WORK ITEM - Scan each line of the records for the word "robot" and extract the ones that have it.

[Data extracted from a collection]
┄┄┄┄┄┄┄┄┄┄

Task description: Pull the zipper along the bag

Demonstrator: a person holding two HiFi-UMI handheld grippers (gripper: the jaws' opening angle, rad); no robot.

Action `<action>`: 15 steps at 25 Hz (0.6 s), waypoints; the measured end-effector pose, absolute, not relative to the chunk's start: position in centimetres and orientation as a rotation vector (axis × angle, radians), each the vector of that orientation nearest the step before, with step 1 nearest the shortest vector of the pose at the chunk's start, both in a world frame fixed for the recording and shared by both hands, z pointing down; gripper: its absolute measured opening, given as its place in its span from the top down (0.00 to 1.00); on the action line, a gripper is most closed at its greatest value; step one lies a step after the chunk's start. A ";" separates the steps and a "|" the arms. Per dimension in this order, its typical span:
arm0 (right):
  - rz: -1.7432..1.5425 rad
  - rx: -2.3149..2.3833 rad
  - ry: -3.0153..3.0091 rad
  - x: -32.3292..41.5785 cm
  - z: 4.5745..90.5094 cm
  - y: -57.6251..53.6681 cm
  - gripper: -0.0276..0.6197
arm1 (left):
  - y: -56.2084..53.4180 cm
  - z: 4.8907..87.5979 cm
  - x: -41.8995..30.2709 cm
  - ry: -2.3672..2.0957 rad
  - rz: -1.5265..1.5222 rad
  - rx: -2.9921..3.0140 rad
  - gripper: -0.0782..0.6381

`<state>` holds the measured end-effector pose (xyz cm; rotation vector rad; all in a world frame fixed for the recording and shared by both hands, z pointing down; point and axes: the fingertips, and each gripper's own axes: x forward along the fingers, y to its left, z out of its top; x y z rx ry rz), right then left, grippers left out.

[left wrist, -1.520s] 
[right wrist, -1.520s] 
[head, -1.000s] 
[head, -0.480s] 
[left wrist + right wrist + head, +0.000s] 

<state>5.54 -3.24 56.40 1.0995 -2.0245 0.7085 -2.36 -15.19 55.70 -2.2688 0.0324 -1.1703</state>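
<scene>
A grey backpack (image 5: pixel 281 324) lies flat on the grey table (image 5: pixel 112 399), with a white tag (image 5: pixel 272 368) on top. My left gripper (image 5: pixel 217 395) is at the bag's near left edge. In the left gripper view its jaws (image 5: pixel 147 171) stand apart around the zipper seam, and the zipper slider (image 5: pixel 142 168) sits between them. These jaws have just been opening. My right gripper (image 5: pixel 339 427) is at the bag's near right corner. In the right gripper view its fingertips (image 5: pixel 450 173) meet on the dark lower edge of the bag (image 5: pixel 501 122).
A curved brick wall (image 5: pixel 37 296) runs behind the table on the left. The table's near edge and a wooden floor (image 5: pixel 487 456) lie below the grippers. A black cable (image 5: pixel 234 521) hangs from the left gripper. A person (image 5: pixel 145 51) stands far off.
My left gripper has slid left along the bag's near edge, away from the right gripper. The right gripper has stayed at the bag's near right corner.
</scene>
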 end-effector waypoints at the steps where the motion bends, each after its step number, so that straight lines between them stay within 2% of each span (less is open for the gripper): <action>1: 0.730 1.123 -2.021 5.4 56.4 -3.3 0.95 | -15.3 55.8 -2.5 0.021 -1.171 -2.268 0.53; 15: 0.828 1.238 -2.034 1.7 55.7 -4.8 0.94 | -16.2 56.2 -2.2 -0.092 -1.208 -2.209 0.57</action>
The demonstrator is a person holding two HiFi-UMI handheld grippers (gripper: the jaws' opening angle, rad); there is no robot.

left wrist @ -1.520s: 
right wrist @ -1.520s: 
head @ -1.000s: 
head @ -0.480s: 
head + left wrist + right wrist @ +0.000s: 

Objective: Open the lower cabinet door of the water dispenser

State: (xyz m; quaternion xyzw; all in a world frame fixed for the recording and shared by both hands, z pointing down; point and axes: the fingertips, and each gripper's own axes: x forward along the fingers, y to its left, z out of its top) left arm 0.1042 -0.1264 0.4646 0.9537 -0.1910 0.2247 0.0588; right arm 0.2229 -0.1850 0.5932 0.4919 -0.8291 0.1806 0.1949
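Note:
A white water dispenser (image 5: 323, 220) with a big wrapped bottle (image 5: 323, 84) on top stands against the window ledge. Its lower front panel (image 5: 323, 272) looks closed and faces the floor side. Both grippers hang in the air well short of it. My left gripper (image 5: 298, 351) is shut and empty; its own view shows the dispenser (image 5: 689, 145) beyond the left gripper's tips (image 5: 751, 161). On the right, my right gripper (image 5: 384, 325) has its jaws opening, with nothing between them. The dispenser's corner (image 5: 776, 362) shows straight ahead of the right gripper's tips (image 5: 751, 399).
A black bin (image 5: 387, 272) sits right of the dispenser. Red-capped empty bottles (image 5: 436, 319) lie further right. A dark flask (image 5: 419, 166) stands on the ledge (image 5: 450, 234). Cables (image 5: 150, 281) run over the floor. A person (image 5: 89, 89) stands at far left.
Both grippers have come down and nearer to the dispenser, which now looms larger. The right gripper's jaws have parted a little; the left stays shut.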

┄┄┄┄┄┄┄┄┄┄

COMPLETED TASK -
Demonstrator: a person holding two HiFi-UMI handheld grippers (gripper: the jaws' opening angle, rad); no robot.
The demonstrator is a person holding two HiFi-UMI handheld grippers (gripper: the jaws' opening angle, rad); there is no robot.

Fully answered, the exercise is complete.